Nicaragua 2

In vier Tagen haben wir Nicaragua durchquert. Diesmal von Costa Rica aus Richtung Honduras, also von Süd nach Nord. Auch sind wir diesmal auf der anderen Seite des großen Nicaraguasees, den die Einheimischen „Lago Cocibolca“ oder „Mar Dulce“, süßes Meer nennen, gefahren. Tatsächlich ist er fast so groß wie ein Meer und war wohl vor Urzeiten auch Teil des Ozeans. Es soll dort sehr viele und zum Teil besondere Fische geben. – Nein, ich rede jetzt nicht über den Müll, den die Wellen in Granada und an anderen Stellen rund um den See an Land spülen. – Diesmal erscheint er uns von unserem Platz neben der Feuerwehrstation in San Michelito, am Südostufer, in romantisches Abendlicht getaucht.

Auf der anderen Seite der Straße wühlen ein paar Schweine im Nachbarhof nach Essbaren. Fast romantisch.

Die großen Sehenswürdigkeiten Nicaraguas befinden sich im Norden und Westen des Landes. Hierher, in die östlicheren Landesteile verschlägt es wohl nur wenige Reisende. Die Menschen, die hier in Dörfern ohne befestigte Straßen leben, sind offensichtlich größtenteils arm.

Eine einfache Holz-Wellblech oder Betonhütte, ein Schwein, ein Brunnen und eine aus Plastikplane und Zementsteinen gezimmerte Außentoilette. Viele gehen zu Fuß, einige fahren Moped und immer wieder begegnen uns auch „Cowboys“ zu Pferd.

Wer so viele Kühe hat, kann sicher schon als reich betrachtet werden. – Oder gehört diese Herde vielleicht mehreren Familien oder einem ganzen Dorf? –

Ziemlich weit im Norden, im Gebirge, liegt Matagalpa, die Stadt mit den steilsten Straßen, die ich bisher erlebt habe. (San Franzisko ist eine flache Ebene dagegen.)

Die Gegend um Matagalpa ist traumhaft.
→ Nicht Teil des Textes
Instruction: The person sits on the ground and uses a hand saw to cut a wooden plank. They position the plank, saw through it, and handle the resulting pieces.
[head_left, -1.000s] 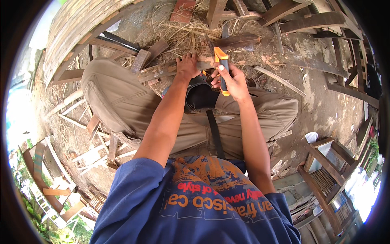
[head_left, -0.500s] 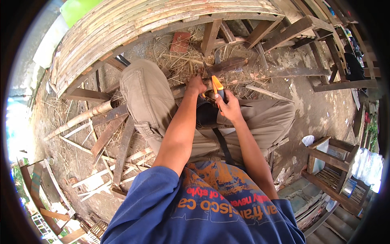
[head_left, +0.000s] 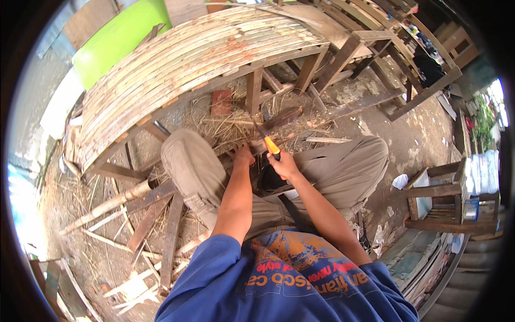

Hier wird viel Kaffe angebaut und es gibt tatsächlich auch Nebelwald, wie in Costa Rica. Mitten in der gebirgigen Nebelwaldwildnis haben sich Jürgen und Anabel, ehemals aus Regensburg, niedergelassen. Seinen Job als Lehrer in Managua hat Jürgen aufgegeben. Stattdessen baut er nun ein bisschen Kaffee an und unterhält neben seiner Finca ein paar Ferienhäuschen und einen Platz für unseren Sprinter.

Der Nicaragua-Kaffee. Da werden wieder die Erinnerungen an meine Schulzeit wach. „Kauft Nicaragua-Kaffee!“ „Gegen die Contras!“ Ich habe damals nicht wirklich verstanden, worum es ging, dazu war ich nicht links genug. Aber für viele Altersgenossen in der linken Szene war Nicaragua nach der Revolution 1979 ein Hoffnungsträger: ein Land, in dem Sozialismus und Christentum zusammen gingen, ein Experiment eines demokratischen Sozialismus, der Meinungs- und Pressefreiheit erlaubte, wo offene politische Diskussionen stattfanden.

Die Euphorie soll groß gewesen sein, aber ebenso der Widerstand, der von der USA unterstützt wurde. Schließlich siegte der Widerstand. Der Sozialismus wurde abgewählt. Von der Aufbruchstimmung der 80er ist nichts mehr zu spüren, obwohl die schwarz-roten Fahnen der Sandinisten immer noch wehen, besonders hier im ländlichen Norden. Und der altgewordene Revoluzzer und jetzige Autokrat, Daniel Ortega, grüßt mit seiner ebenso alt gewordenen Genossin, Rosario Murillo, in jedem Dorf von überlebensgroßen Plakaten, so als habe die Revolution gerade erst begonnen.

Aber da ist kein Funke von Kampfeslust zu spüren. Die Menschen scheinen sich mit ihrer Armut und den Beschwernissen ihres Lebens einfach abgefunden zu haben. Und die, die den Weitblick und den Spielraum hätten, etwas zu bewegen, so wie unser „Freund“ Frank von Mercedes Manugua, die sind zufrieden, wenn ihr Business läuft. Ein freier Markt scheint Freiheit genug zu bieten, um Menschen „zufrieden“, zumindest ruhig zu halten. Über Politik redet man nicht.

Wir verlassen Nicaragua – erleichtert.